Task objective
Line by line, retype the material with nothing left out.

Data records
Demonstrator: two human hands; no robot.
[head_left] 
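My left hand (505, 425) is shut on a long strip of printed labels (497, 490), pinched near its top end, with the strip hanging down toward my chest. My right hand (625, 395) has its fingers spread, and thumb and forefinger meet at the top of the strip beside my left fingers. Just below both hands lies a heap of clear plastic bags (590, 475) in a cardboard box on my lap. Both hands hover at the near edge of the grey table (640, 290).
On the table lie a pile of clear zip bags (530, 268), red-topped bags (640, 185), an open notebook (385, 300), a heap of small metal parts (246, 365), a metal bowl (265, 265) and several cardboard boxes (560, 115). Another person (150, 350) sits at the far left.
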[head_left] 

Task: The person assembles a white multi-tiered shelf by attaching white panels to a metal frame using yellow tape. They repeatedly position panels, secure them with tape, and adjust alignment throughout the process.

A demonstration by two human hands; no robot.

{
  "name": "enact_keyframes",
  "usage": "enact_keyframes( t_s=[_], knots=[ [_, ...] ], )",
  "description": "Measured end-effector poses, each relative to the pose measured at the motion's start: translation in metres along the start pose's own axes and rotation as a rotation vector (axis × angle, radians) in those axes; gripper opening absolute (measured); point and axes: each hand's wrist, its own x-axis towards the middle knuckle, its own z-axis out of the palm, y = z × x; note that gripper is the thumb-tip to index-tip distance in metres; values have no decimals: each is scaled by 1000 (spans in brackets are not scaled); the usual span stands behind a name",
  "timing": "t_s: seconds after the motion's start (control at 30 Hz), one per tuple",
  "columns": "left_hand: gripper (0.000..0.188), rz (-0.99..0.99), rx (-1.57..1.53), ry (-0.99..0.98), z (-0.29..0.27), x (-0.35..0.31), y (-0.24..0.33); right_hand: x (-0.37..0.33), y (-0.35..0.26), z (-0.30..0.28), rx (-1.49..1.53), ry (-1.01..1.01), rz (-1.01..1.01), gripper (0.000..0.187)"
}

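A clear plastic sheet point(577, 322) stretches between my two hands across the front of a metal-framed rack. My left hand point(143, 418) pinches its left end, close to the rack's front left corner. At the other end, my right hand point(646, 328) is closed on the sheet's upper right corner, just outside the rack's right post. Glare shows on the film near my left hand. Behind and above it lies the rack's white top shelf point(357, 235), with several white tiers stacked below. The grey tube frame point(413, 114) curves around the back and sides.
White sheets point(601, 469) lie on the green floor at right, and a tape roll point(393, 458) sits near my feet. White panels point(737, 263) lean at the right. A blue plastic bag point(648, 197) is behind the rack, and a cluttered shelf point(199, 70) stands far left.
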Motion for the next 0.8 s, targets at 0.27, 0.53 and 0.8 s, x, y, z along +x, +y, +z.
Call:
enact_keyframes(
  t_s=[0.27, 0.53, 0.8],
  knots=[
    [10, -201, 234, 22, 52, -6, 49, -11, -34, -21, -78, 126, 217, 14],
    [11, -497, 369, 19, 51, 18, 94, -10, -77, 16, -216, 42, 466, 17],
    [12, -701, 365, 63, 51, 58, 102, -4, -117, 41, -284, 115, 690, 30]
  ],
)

The answer
Demonstrator: two human hands; no robot.
[head_left] 
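My left hand (505, 425) is shut on a long strip of printed labels (497, 490), pinched near its top end, with the strip hanging down toward my chest. My right hand (625, 395) has its fingers spread, and thumb and forefinger meet at the top of the strip beside my left fingers. Just below both hands lies a heap of clear plastic bags (590, 475) in a cardboard box on my lap. Both hands hover at the near edge of the grey table (640, 290).
On the table lie a pile of clear zip bags (530, 268), red-topped bags (640, 185), an open notebook (385, 300), a heap of small metal parts (246, 365), a metal bowl (265, 265) and several cardboard boxes (560, 115). Another person (150, 350) sits at the far left.
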[head_left] 

Task: The person assembles a white multi-tiered shelf by attaching white panels to a metal frame using yellow tape. They repeatedly position panels, secure them with tape, and adjust alignment throughout the process.

A demonstration by two human hands; no robot.

{
  "name": "enact_keyframes",
  "usage": "enact_keyframes( t_s=[_], knots=[ [_, ...] ], )",
  "description": "Measured end-effector poses, each relative to the pose measured at the motion's start: translation in metres along the start pose's own axes and rotation as a rotation vector (axis × angle, radians) in those axes; gripper opening absolute (measured); point and axes: each hand's wrist, its own x-axis towards the middle knuckle, its own z-axis out of the palm, y = z × x; note that gripper is the thumb-tip to index-tip distance in metres; values have no decimals: each is scaled by 1000 (spans in brackets are not scaled); the usual span stands behind a name",
  "timing": "t_s: seconds after the motion's start (control at 30 Hz), one per tuple",
  "columns": "left_hand: gripper (0.000..0.188), rz (-0.99..0.99), rx (-1.57..1.53), ry (-0.99..0.98), z (-0.29..0.27), x (-0.35..0.31), y (-0.24..0.33); right_hand: x (-0.37..0.33), y (-0.35..0.26), z (-0.30..0.28), rx (-1.49..1.53), ry (-1.01..1.01), rz (-1.01..1.01), gripper (0.000..0.187)"
}

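A clear plastic sheet point(577, 322) stretches between my two hands across the front of a metal-framed rack. My left hand point(143, 418) pinches its left end, close to the rack's front left corner. At the other end, my right hand point(646, 328) is closed on the sheet's upper right corner, just outside the rack's right post. Glare shows on the film near my left hand. Behind and above it lies the rack's white top shelf point(357, 235), with several white tiers stacked below. The grey tube frame point(413, 114) curves around the back and sides.
White sheets point(601, 469) lie on the green floor at right, and a tape roll point(393, 458) sits near my feet. White panels point(737, 263) lean at the right. A blue plastic bag point(648, 197) is behind the rack, and a cluttered shelf point(199, 70) stands far left.
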Motion for the next 0.8 s, targets at 0.27, 0.53 and 0.8 s, x, y, z along +x, +y, +z.
Call:
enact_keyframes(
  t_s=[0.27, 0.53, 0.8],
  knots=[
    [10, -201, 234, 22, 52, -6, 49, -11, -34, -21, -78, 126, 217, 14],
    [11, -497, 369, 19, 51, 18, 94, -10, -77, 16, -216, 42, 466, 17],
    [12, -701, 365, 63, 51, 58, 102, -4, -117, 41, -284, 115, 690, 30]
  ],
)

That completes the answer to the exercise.